The “Affluent Influences” report found that affluent millennial influencers are receptive to mobile advertisements and purchasing online more so than older generations. Luxury marketers should keep in mind their target audience’s media and buying habits when creating campaigns.
"As marketers, it’s no secret that digital is an important tool in our consumers' lifestyles, but this research shows how much more intense the digital footprint is to this group, and while millennial and Gen X affluent influencers are deep into digital content in nearly everything they do, affluent Baby Boomer influencers also use and enjoy digital media in their daily lives," said Andrea Wilson, TX-based director of digital strategy and luxury practice lead at iProspect.
"With digital consistently playing an important part of an Affluent influencer's lifestyle, this should be a call to action to luxury brands to ensure they think about how to engrain their brand into their target consumers' daily lives," she said.
The Affluent Influencers report measured the data associated with 4,855 affluent adults with a household income of at least $100,000 and then looked specifically at the group who designated themselves as “influencers.”
Young and old
Affluent consumers vary in media consumption and online purchasing habits based on age group.
Overall affluent millennials are receptive to mobile advertising, while Gen Xers are receptive to leisure activity ads and Baby Boomers are not likely to engage with ads.
Bottega Veneta mobile ad
Also, most affluent millennial consumers will pay for access to news online, while Generation X and Baby Boomers will not.
However, the generations are also similar in some media habits.
For instance, approximately a third of each generational group reads print media products.
Sixty-five percent of affluent millennials learn about and book travel online compared to 68 percent of Gen Xers and 69 percent of Baby Boomers.
Four Seasons Web site
Also, fourty-four percent of affluent millennials and 46 percent of Gen Xers watch broadcast TV, compared to 62 percent of Baby Boomers.
Furthermore, millennials and Gen Xers also use mobile devices, game consoles and DVR to watch TV. Baby Boomers just use their DVR as another source of TV.
In addition, the device most often used by affluent millennials and Gen Xers is mobile or the tablet. Baby Boomers most often use their laptop or desktop computers.
The report also found that different age groups of consumers have different needs for seeking and giving advice.
Affluent millennials are giving advice to fellow consumers on luxury goods, fashion and apparel. They are seeking advice in beauty, books and childcare.
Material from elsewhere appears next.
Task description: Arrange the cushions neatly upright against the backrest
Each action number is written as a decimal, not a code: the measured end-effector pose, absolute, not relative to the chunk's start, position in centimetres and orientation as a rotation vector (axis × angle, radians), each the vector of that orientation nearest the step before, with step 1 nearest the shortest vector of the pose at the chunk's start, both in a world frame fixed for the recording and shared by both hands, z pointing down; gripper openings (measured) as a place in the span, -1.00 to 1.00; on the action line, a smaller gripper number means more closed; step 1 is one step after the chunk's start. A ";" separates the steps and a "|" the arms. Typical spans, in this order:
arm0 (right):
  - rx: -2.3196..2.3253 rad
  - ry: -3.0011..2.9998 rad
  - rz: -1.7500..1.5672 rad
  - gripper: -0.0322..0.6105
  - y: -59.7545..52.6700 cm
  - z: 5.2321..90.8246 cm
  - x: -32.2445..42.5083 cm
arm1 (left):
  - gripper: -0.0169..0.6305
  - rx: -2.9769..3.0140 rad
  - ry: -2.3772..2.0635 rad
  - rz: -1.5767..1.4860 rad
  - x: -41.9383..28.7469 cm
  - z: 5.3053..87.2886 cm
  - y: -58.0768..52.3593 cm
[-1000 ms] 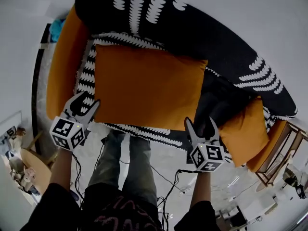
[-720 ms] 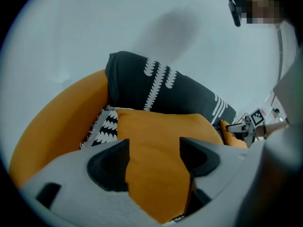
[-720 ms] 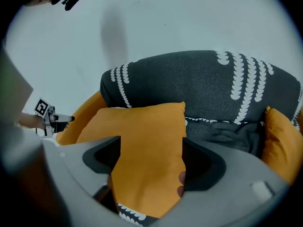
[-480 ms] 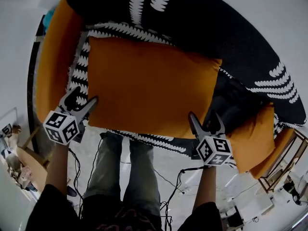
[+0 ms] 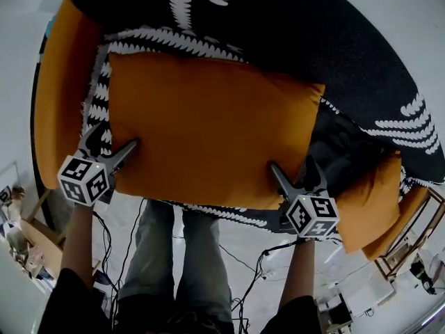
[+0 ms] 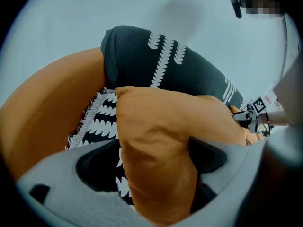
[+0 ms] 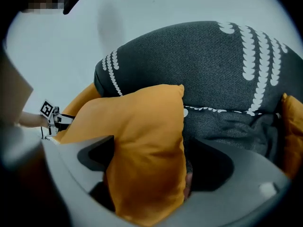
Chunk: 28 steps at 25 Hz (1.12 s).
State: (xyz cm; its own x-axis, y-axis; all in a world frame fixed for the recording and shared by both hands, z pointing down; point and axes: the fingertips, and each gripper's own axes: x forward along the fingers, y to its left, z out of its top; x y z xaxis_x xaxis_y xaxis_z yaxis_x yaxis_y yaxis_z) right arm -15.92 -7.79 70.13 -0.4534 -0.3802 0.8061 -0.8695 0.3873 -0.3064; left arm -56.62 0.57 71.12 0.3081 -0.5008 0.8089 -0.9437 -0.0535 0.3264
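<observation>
Pale floor and wall are seen all round a curved sofa [image 5: 334, 40] covered in dark knitted fabric with white leaf-like stripes. Open room is left before its fringed front edge, where the person's legs [image 5: 174, 256] stand. A large, soft, plain orange fabric cushion [image 5: 208, 124] is spread across the seat, its far edge at the backrest. Its near left corner is straddled by the left gripper [image 5: 111, 142] and its near right corner by the right gripper [image 5: 292, 164]. Both sets of jaws have just been opening and stand wide, with creased fabric between them but not pinched. A smaller orange cushion [image 5: 368, 200] is seen apart, at the sofa's right end.
</observation>
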 end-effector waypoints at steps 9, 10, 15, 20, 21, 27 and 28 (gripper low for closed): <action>0.965 -2.042 1.078 0.69 -8.1 71.4 -17.3 | 0.49 1.686 -1.241 0.517 -56.4 72.2 0.0; 0.958 -2.050 1.071 0.64 -8.1 71.3 -17.1 | 0.43 1.695 -1.233 0.511 -55.9 72.0 -0.1; 0.947 -2.059 1.026 0.36 -8.2 71.1 -17.1 | 0.11 1.732 -1.206 0.547 -54.1 71.3 -0.7; 0.942 -2.062 0.951 0.13 -8.0 69.9 -17.5 | -0.32 1.781 -1.236 0.576 -53.4 69.7 -0.6; 0.949 -2.064 0.941 0.10 -7.8 69.4 -17.3 | -0.38 1.799 -1.249 0.586 -53.1 69.1 -0.5; 1.012 -2.077 0.851 -0.07 -6.9 67.6 -16.6 | -0.53 1.883 -1.337 0.625 -51.9 66.4 -0.5; 1.025 -2.081 0.838 -0.08 -6.6 67.1 -16.7 | -0.55 1.895 -1.346 0.620 -51.8 65.7 -0.5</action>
Moreover, affluent Gen Xers also give advice on luxury goods in addition to home décor. They seek advice on books, apparel and food and beverages.
Affluent Baby Boomers differ since these consumers are giving advice on cars, financial matters and home décor. This group seeks advice on fashion, apparel and cars.
Overall, as many luxury brands either look to target the Baby Boomers or the millennials, these two generations are not so different.
"The most interesting and surprising finding is the connection and similarity between the millennials and Baby Boomer affluent influencers," Ms. Wilson said.
"Other than the difference in intensity of mobile internet usage, their attitudes and lifestyles are extremely similar," she said. "These groups are both passionate about cultural events and travel.
"For example, they are both very passionate in their lifestyle choices and attitudes, while Gen X affluent influencers are generally more middle of the road in their responses."